Here's a dyadic version:
plabels=: 0.01 0.05 0.25 0.50 0.75 0.95 0.99
percentiles=: (] {~ [ >.@* <:@#@]) /:~
Example use:
plabels percentiles ?#~1e6
9958 50177 249582 499524 749653 949908 990025
Hopefully you understand hook and fork mechanics, to see what I did there?
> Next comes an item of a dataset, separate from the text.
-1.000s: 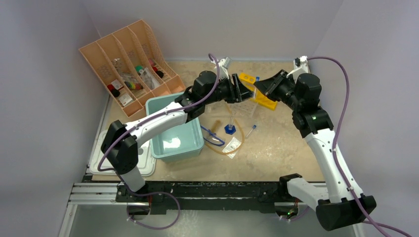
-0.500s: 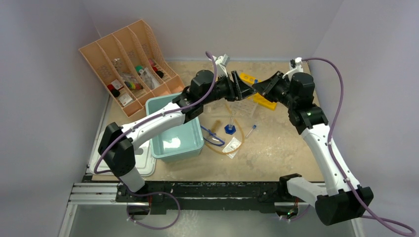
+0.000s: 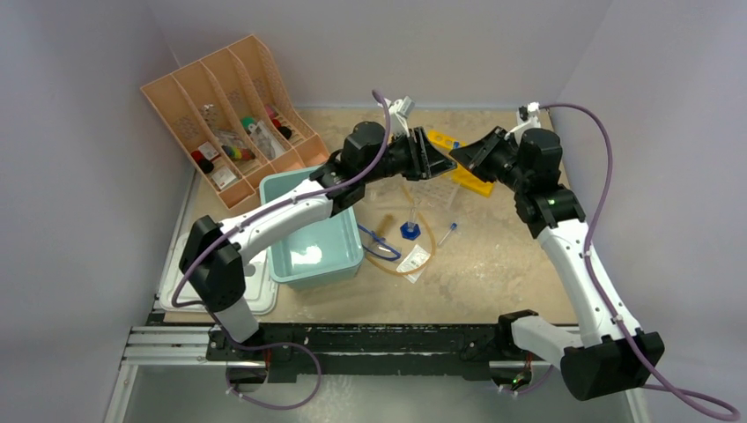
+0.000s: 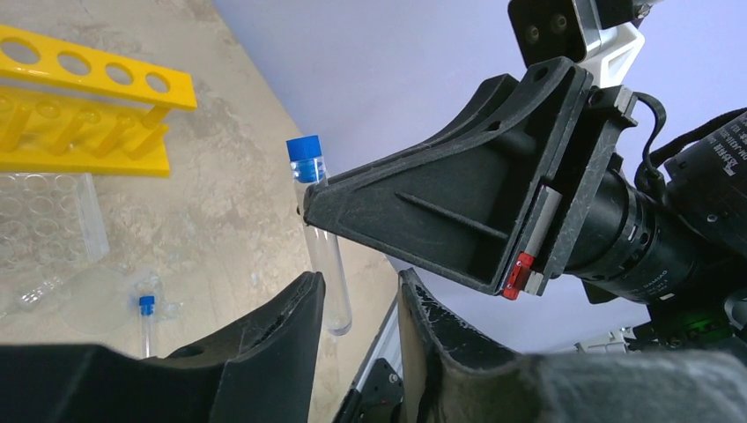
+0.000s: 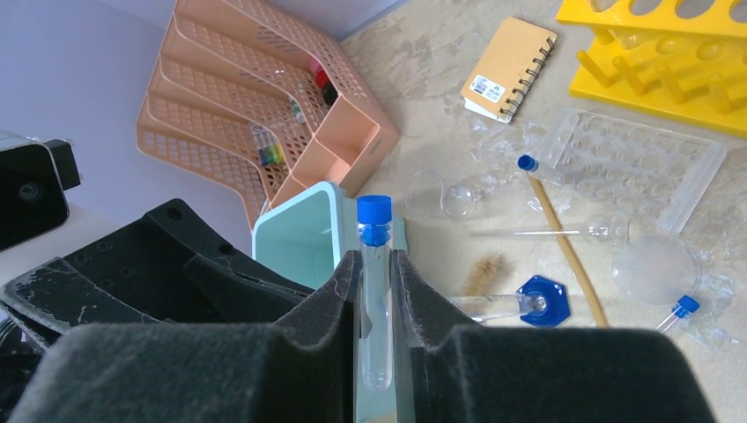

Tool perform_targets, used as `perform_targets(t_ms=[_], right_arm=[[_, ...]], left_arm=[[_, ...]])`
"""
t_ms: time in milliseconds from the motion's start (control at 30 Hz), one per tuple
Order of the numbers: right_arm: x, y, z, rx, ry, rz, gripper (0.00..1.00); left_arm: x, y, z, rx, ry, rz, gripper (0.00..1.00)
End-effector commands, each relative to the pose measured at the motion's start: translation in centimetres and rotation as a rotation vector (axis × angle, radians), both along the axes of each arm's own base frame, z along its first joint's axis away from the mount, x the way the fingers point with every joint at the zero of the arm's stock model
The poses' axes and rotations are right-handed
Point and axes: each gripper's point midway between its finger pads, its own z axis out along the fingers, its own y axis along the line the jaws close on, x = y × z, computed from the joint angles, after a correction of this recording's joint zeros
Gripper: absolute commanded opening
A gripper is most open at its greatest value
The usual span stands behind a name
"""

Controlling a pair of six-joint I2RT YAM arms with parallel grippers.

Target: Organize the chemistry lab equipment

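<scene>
One blue-capped test tube is pinched between my right gripper's jaws, up off the table. I see my left gripper just beside its lower end, jaws slightly parted and empty, the yellow rack beyond.

The left gripper and right gripper meet nose to nose over the yellow plastic test-tube rack at the far middle of the beige mottled table. Whether either holds anything is too small to tell. Nearer, a clear cylinder with blue hexagonal base sits within a loop of amber rubber tubing.
</scene>
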Motion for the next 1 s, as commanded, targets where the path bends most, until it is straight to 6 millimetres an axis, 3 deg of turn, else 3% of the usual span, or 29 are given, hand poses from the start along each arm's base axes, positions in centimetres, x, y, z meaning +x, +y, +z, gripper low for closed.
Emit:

That said, Bo Jacoby has a point: if you are running out of memory,
building a sorted copy of a column may not be the right approach for
you. (Though you might also consider getting a machine with more
memory. I think can do 64GB ram without too much trouble, and I've
seen motherboards which declare that if you install 128GB in them that
you only get the benefit of 127GB ... though I've not actually tried
to make something like that work.)
Thanks,
--
Raul
On Wed, Jul 29, 2015 at 4:42 AM, Yoel Jacobsen <[email protected]> wrote:
> Raul,
>
> I'm forking the discussion to the general programming forum.
>
> I rather provide the percentile list as an argument. Explicitly, I can:
>
> percentiles =: dyad : '(x >.@* <:@# y){/:~y'
>
>
> So:
>
> (0.01 0.05 0.25 0.50 0.75 0.95 0.99) percentiles ?#~1e6
>
> 9910 49979 249913 499397 749931 950080 990111
>
>
> But I wondered how to do it tacitly?
>
>
> I would need a fork of with both the dyadic (>.@* <:@#) and the monadic
> (/:~) parts. Can I combine them in a single tacit form?
>
>
> Yoel
>
>
>
>
>
>
> On Tue, Jul 28, 2015 at 8:09 PM Raul Miller <[email protected]> wrote:
>
>> I have not been using JD, so I will leave those issues for someone
>> with some relevant expertise.
>>
>> However, here's how I might implement percentiles in J:
>>
>> plabels=: 0.01 0.05 0.25 0.50 0.75 0.95 0.99
>> percentiles=: ({~ plabels >.@* <:@#)@/:~
>>
>> Example use:
>> percentiles ?#~1e6
>> 9969 50074 250161 500063 750329 950518 989874
>>
>> Though of course if you were already working with sorted data, you
>> could eliminate the @/:~
>>
>> Thanks,
>>
>> --
>> Raul
>>
>> On Tue, Jul 28, 2015 at 12:57 PM, Yoel Jacobsen <[email protected]>
>> wrote:
>> > Hello,
>> >
>> > Long list of questions, apology in advance...
>> >
>> > I'm playing with Jd by trying to use it as an analytical time series
>> > database and have a few questions.
>> >
>> > Setup:
>> > - Tests are running on my laptop (1.7GHz multi core CPU, 32GB RAM)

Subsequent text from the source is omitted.